What’s the business again?
I’ll let the company explain what they do:
Stephan is a distributor of barbering products. You can get a sense for what they sell by checking out their websites: Williamsport Bowman and Morris Flamingo. Clippers, trimmers, scissors, brushes, hair dryers, shaving cream, etc.
Dividend is gone, now what?
Here we are, I’ve received $0.60/share in dividends and this is a $1.90 stock. So why continue owning this illiquid company without the fat dividend yield?
(1) First is the stable earnings and cash flow…
Some investors prefer compounding earnings and revenue growth (I like those things too, not always willing to pay for them), but I value stability. Despite earnings going nowhere for years, the board opted to return almost all of those earnings which made for a nice return during that period.
Granted, this is a small company and things can change quickly, revenue and earnings have been very stable since the turnaround concluded in 2015. Cash should pile up on the balance sheet in short order.
(2) Next are the cost cuts in action
A 10% workforce reduction is not insignificant. The Q3 earnings report indicated we’d have to wait until the annual report to see what kind of benefit Stephan will see from the cost cuts but I’m guessing it could be a decent amount. Let’s say it’s only 5% of SG&A = $110k per year saved or ~$0.02-0.03 per share in earnings.
(3) Next up are the acquisitions…
In the past 2.5 years, Stephan has acquired 3 businesses for a total of $321k (not much relative to the $7.6m market cap but still fairly active).
The tone from the capital allocation change seems to indicate that more interesting deals are popping up and the company wants to leave financial flexibility to explore them.
Stephan currently has $450k in cash on hand which isn’t much but this is a business that should rake in some $600k each year and debt financing is probably an option as well. It’s possible they are considering acquisitions that could add anywhere from $1m in revenue to $4-5m in revenue… I would imagine deals of this size would be at fairly attractive multiples and with NOLs, Stephan will not be a cash tax-payer for some time.
(4) Lastly the Sources & Uses of cash analysis…
This is an exercise I like to do with every stock I own or look at…
Cumulatively, from 2016-3Q19, Stephan Co generated $2.4m in cash and spent the majority of it on dividends $2.1m while making a few acquisitions and some buybacks.
The cost savings mentioned earlier should help the company get back to earnings = cash flow. Again, this shows me a business where cash accumulates quickly and historically has been used wisely.
What to do now?
I’m inclined to hold this stock.
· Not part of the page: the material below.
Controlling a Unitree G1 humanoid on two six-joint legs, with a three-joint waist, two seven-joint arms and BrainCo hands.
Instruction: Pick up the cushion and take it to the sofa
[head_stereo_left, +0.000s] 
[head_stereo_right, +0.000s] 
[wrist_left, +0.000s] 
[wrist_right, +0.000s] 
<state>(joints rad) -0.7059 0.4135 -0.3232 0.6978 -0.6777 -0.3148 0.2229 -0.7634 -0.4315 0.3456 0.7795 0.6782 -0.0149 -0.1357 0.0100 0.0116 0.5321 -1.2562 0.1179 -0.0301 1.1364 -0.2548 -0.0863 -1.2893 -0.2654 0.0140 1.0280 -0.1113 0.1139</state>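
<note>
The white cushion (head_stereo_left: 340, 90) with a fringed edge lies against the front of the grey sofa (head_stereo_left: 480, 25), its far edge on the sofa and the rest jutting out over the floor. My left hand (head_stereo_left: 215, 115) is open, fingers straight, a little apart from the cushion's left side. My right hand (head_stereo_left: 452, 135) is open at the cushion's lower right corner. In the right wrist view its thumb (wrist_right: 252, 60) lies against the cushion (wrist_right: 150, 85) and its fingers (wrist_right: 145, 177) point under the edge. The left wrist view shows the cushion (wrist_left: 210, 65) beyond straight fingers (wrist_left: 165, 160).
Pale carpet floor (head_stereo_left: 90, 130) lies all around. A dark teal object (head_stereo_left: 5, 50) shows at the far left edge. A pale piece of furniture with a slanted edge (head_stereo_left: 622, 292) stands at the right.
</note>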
At $2, I think the price is probably fair (it’s likely worth between $2 and $2.40 as-is) but with earnings and cash flow that should add 7-10% each year. I trust the board to deploy cash in a smart manner so I’ll watch to see what and when they decide to acquire something.
I would probably add more if this drifted toward the $1.50 mark and look to sell around $3 (unless things change). This is a large holding of mine and has served me well for years… Insiders own a ton of stock and my guess is they’ll pull the right levers to make this work. Plus, this stock tends not to move in-line with the general market which is something I like.